Bhutan: An enchanting mountain nation
For centuries Bhutan remained isolated from the rest of the world - indeed tourists were forbidden to enter the country until 1974.
Gradually, however, it is opening up - though it still has fewer visitors annually than Peru's Machu Pichu has in one week.
What it lacks in quantity, though, it makes up for in quality. Discreetly, Bhutan has been becoming an A-list destination.
I wanted to explore the country to discover why Cameron Diaz, Keira Knightley and supermodel Gisele like it so much they keep coming back.
Bhutan's only airport is in the town of Paro, rather than the capital Thimphu. The flight is suitably dramatic.
Our small plane banks steeply, slaloming around a series of mountains before nosediving on to the tarmac.
Disorientated from the flight, as we drive through Paro I feel like Alice in some medieval wonderland.
The houses are painted white, with carved and painted windows, hay drying on the upper storeys, and swathes of chillies hanging from the red rooftops.
Several have phalluses painted on their walls. 'In honour of the Divine Madman,' explains my guide Kinley. 'He was a Buddhist saint who would vanquish demons by hitting them over the head with his penis.'
On the outskirts of Paro we notice a man who is wearing the Bhutanese traditional 'gho' - a woven cotton tunic worn with knee socks - and firing an arrow from a state-oftheart aluminium bow imported from America.
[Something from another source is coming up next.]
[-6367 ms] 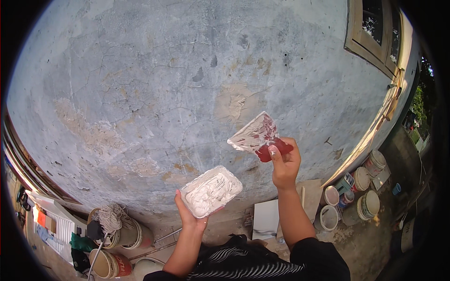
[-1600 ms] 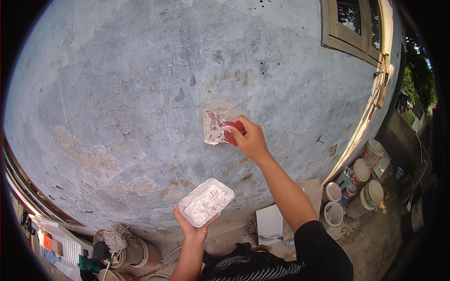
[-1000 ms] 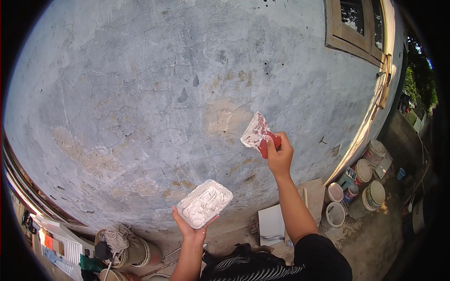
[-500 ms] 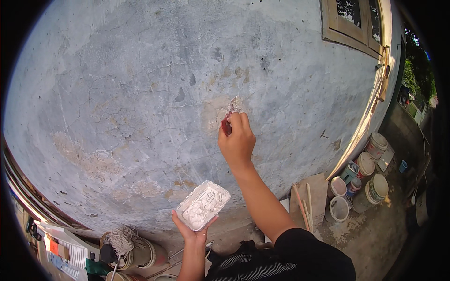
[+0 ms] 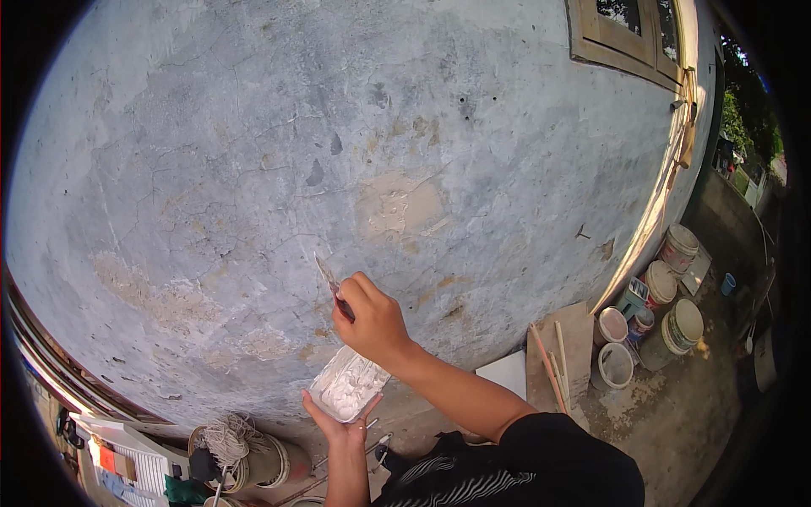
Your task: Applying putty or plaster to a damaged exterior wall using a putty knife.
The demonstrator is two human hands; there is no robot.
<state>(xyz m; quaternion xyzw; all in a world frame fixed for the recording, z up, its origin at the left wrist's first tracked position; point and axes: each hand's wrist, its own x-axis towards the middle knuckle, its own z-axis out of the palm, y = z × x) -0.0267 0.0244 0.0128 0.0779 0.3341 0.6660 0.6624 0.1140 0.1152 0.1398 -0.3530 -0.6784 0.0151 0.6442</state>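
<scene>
On my feed, the right hand (image 5: 370, 321) has its fingers clamped on the scraper (image 5: 326, 275) (nearly edge-on to me), its long axis slanting, blade tip up-left, above the tray (image 5: 329, 411). The left hand (image 5: 338, 431) grips that tray, lengthwise up-right. Wall (image 5: 211, 127) spreads widely leftward; the window frame (image 5: 621, 52) stands well apart.

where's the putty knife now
In the head view, the putty knife is left of centre, in the right hand, just above the white paste.
</scene>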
I'm impressed by the fluency of his English. 'Of course,' he smiles. 'Everybody's word-perfect. We learn it at school.'
My hotel, the Uma Paro, is one of a series of retreats owned by fashion tycoon Christina Ong, boasting the flawless service and attention to detail for which sister properties such as Parrot Cay in the Turks and Caicos or Uma Ubud in Bali are famous.
My butler drives me to my villa in the blue pine forest above the reception. The wood burning on the fire smells sweet; the rooms are softly lit with dishes of candles; the great, deep bed looks out on to uninterrupted views across the valley.
To ease into the new time zone I book an hour of yoga. The New Zealand-born instructor, Marie, leads me through a series of stretches and later, floating in the great wooden tub in Uma's bathhouse, with water heated by hot river rocks and strewn with marigolds, I concede that Cameron and her pals have a point.
Next day, walking in the hills, there is no hint that we are in the 21st Century. There are dragonflies and the clouds of butterflies I remember seeing as a child in England. The only sound is the roar of the Pa Chu river.
'Do you see the tsa-tsa?' Kinley asks, pointing to clay pots shaped like spinning tops that are tucked into rocks. 'They are mini-stupas [shrines]. If a man is too poor to build a fully sized temple, instead he will make one of these and bring it into the hills; it will bring happiness to him and merit.'
Rebecca Newman with her guide Kinley. The Tiger's Nest monastery is in the background
Bhutanese life is suffused with Buddhism, the state religion. Several times we see schoolchildren out, unsupervised, picking litter on the paths to holy places to earn spiritual merit. Dogs roam about and, as Buddha's creatures, a man can gain merit by feeding them.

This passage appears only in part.